To estimate the percentage of doubly phosphorylated rhodopsin C-terminal peptide that includes phosphorylation either on Ser 334 or on Ser 343, we identified three daughter ions produced from each species of parent ion. We tracked the y6 ions (572.3 m/z when Ser 334 is phosphorylated, 652.3 m/z when Ser 343 is phosphorylated), the y13 ions (1370.6 m/z when Ser 334 is phosphorylated, 1450.6 m/z when Ser 343 is phosphorylated), and the b13 ions (1453.5 m/z when Ser 334 is phosphorylated, 1373.5 m/z when Ser 343 is phosphorylated). These daughter ions were chosen because they appeared consistently in MS/MS spectra from doubly phosphorylated rhodopsin peptides. The signal from each of these ions was quantified. Then for each daughter ion pair, the signal intensities of the Ser 334 and Ser 343 forms were added to get the total signal from that daughter ion. The individual signal intensities from the Ser 334 and Ser 343 form were divided by this total intensity to calculate the percentage of the total signal due to that form. The three percentages generated for the three daughter ion pairs were averaged to calculate the percentage of doubly phosphorylated rhodopsin that is phosphorylated on each of the two sites. For purposes of our estimates, we assume that Ser 338 is phosphorylated in all doubly phosphorylated rhodopsin, since the species of doubly phosphorylated peptide phosphorylated on both Ser 334 and Ser 343 was found to be rare. (data not shown)
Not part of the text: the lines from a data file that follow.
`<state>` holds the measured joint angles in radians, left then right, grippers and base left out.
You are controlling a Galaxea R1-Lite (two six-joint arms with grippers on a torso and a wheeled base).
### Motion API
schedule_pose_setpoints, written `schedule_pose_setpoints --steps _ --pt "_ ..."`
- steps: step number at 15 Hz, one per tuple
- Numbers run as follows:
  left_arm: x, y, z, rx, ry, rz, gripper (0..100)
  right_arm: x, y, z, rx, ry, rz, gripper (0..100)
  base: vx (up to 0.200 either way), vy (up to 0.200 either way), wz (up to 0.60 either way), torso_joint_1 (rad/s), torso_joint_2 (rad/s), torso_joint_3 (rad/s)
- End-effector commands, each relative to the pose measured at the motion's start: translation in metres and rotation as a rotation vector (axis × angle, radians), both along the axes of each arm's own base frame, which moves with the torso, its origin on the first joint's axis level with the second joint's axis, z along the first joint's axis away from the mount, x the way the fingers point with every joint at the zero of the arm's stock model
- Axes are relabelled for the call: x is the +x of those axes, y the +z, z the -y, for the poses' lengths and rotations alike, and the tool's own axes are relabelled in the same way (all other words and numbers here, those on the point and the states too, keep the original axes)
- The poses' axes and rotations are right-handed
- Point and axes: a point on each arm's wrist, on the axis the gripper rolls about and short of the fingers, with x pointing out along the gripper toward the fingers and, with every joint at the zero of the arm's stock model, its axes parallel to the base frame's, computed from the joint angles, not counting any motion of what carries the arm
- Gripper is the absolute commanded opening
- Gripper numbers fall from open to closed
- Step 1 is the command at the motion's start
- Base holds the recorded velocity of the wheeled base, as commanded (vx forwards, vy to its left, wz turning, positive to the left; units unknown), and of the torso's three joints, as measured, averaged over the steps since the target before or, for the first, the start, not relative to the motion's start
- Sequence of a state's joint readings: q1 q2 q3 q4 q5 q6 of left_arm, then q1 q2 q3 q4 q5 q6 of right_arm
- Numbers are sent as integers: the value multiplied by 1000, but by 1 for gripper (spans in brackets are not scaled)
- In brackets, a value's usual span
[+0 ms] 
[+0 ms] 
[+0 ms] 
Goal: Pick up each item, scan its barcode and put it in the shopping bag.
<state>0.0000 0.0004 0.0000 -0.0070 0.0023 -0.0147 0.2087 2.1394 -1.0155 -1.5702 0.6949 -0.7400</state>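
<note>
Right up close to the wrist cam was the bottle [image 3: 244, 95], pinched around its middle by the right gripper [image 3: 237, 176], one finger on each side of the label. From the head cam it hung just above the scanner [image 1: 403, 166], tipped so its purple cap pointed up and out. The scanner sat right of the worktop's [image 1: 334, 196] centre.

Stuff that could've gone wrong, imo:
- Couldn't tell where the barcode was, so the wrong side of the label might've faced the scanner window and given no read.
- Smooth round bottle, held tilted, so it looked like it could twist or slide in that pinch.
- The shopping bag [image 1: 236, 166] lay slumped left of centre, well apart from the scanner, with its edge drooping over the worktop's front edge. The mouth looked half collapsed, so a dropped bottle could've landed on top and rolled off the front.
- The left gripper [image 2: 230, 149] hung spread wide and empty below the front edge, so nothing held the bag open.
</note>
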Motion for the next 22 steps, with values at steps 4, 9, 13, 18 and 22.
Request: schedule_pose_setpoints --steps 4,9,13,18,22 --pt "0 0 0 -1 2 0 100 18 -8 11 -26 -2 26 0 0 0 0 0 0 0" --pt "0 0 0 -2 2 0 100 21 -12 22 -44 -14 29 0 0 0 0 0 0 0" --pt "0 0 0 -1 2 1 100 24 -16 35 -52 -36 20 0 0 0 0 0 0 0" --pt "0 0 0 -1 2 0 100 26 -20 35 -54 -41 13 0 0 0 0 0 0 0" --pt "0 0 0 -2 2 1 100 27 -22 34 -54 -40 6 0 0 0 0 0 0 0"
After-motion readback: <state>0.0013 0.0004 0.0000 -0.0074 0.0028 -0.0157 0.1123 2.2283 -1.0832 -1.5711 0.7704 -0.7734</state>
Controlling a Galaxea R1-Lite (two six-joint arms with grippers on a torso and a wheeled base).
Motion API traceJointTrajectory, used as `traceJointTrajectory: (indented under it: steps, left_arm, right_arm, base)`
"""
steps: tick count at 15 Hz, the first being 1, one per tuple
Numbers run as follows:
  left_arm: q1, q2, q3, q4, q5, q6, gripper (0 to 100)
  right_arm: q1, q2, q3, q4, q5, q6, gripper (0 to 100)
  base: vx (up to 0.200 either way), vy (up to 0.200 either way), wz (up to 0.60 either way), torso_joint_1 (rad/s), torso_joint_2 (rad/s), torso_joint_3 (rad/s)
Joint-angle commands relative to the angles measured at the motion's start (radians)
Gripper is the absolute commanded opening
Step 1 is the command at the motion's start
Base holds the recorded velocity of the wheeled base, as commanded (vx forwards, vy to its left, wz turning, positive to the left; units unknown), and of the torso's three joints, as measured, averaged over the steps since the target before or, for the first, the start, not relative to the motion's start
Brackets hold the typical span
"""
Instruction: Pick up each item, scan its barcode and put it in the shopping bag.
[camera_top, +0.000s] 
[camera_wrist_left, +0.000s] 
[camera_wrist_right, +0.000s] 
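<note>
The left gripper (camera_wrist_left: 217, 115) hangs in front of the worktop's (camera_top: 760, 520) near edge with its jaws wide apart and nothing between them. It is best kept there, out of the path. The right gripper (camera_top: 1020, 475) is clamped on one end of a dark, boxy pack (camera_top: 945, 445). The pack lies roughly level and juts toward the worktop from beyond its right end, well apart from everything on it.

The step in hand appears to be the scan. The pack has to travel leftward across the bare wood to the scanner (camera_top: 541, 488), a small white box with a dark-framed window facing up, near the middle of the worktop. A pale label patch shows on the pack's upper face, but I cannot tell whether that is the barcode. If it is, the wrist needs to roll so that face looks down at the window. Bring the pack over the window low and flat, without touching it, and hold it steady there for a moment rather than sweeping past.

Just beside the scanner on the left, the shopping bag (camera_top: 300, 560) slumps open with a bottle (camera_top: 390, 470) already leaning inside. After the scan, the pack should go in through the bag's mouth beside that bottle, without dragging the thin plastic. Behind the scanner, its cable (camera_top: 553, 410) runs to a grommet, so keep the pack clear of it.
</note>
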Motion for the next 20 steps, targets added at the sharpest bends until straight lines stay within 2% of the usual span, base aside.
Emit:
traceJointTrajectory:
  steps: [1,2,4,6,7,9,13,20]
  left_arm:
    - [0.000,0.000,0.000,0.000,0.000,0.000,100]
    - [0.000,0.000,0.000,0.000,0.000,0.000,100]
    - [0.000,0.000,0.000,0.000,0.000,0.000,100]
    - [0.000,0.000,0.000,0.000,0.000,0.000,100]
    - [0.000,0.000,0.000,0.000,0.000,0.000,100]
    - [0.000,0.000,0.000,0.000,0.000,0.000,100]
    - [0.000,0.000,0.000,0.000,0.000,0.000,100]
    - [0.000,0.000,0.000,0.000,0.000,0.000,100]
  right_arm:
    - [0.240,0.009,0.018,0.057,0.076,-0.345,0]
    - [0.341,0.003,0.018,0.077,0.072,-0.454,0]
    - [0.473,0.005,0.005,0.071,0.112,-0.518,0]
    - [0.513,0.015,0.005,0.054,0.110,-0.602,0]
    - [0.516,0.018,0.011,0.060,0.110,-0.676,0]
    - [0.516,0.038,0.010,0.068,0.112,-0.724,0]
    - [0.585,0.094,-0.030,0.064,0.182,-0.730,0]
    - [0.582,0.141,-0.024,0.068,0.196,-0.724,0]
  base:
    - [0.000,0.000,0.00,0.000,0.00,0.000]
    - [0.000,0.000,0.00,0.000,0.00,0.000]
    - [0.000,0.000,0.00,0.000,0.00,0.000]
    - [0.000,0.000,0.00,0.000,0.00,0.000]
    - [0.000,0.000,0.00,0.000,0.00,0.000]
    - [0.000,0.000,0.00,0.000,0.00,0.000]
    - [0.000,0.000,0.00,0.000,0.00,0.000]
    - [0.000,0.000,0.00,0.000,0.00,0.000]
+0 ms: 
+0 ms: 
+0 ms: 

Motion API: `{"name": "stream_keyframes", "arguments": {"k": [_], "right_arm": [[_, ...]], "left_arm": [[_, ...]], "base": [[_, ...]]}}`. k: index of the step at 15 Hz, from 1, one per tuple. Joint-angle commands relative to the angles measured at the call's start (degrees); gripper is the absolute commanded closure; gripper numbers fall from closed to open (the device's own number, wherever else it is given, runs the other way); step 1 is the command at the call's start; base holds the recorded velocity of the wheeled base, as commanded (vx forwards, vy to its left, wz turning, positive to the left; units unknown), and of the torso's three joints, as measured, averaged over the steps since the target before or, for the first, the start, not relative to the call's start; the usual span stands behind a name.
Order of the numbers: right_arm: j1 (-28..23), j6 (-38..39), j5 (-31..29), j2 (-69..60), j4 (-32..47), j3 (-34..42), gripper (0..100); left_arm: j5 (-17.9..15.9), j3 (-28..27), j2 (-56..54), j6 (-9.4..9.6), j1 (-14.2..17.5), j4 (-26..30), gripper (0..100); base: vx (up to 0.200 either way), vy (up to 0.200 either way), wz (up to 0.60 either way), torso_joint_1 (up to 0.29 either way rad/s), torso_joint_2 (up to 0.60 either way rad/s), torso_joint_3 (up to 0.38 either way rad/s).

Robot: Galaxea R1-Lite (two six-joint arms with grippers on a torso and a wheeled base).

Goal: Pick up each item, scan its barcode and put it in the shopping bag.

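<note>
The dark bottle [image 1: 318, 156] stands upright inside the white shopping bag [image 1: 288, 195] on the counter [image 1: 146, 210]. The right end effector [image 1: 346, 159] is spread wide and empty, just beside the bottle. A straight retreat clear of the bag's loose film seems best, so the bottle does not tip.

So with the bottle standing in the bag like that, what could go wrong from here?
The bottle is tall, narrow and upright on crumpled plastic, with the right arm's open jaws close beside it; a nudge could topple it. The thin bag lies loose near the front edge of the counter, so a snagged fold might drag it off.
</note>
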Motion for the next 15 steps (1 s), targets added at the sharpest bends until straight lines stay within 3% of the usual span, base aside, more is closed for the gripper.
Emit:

To calculate the total percent rhodopsin phosphorylated on Ser 334 or Ser 343, the percentage monophosphorylated on that site was added to the calculated percentage of doubly phosphorylated rhodopsin modified on that site. This total was added to the total amount of rhodopsin peptide with three or more phosphates. For purposes of these estimates, we assume the majority of rhodopsin peptides with three or more phosphates are phosphorylated on all serine residues, since threonine phosphorylation is much less abundant. To calculate the total percent rhodopsin phosphorylated on Ser 338, the percentage monophosphorylated on Ser 338 was added to the total percentage of rhodopsin peptide with two or more phosphates.
Immunocytochemistry
The methods we used for tissue fixation, immunocytochemistry, and laser scanning confocal microscopy have been described by Saari et al., 2001.
Illumination conditions
Dark-adapted mice were allowed to roam freely in a clear plastic mouse cage with a lid constructed of thin metal bars. For bright illumination the cage was placed on a laboratory bench 1.5 m under fluorescent ceiling lights. Illumination from the sides of the cage ranged from 150–200 lux. Illumination from the top was 500–600 lux. This light level bleached ~55% of the rhodopsin in the mouse eye after 90 minutes of exposure. Dim illumination conditions were achieved in a similar configuration in a dark room with only a bare 40W incandescent light bulb 1 m above the cage. Illumination from the sides of the cage ranged from 4–6 lux and from the top 60–80 lux. This illumination produced a steady state in which ~15% of the rhodopsin was bleached.
Results
Light and dark adaptation conditions
Light- and dark-adaptation are normal responses to changes in an animal’s environment. We used two protocols within the range of illumination encountered in a typical laboratory to induce light adaptation in mice (see Methods section for details) . A typical light-adaptation/dark-adaptation experiment proceeded according to the following protocol. A mouse was adapted to complete darkness overnight. During mid-morning the mouse was transferred to a standard mouse cage under one of the illumination conditions just described. After 90 minutes the mouse was transferred to another cage in a completely dark ventilated cabinet. For each time-point during light or dark adaptation the mouse was euthanized by cervical dislocation and its eyes were harvested for retinoid or phosphorylation measurements. For ERG analyses of dark adaptation the same protocol was followed except that the mouse was injected with xylazine/ketamine and its pupils were dilated 5 minutes before the time point of analysis. Aside from that brief five minute interval the light and dark adaptation of each mouse occurred in a non-anaesthetized state.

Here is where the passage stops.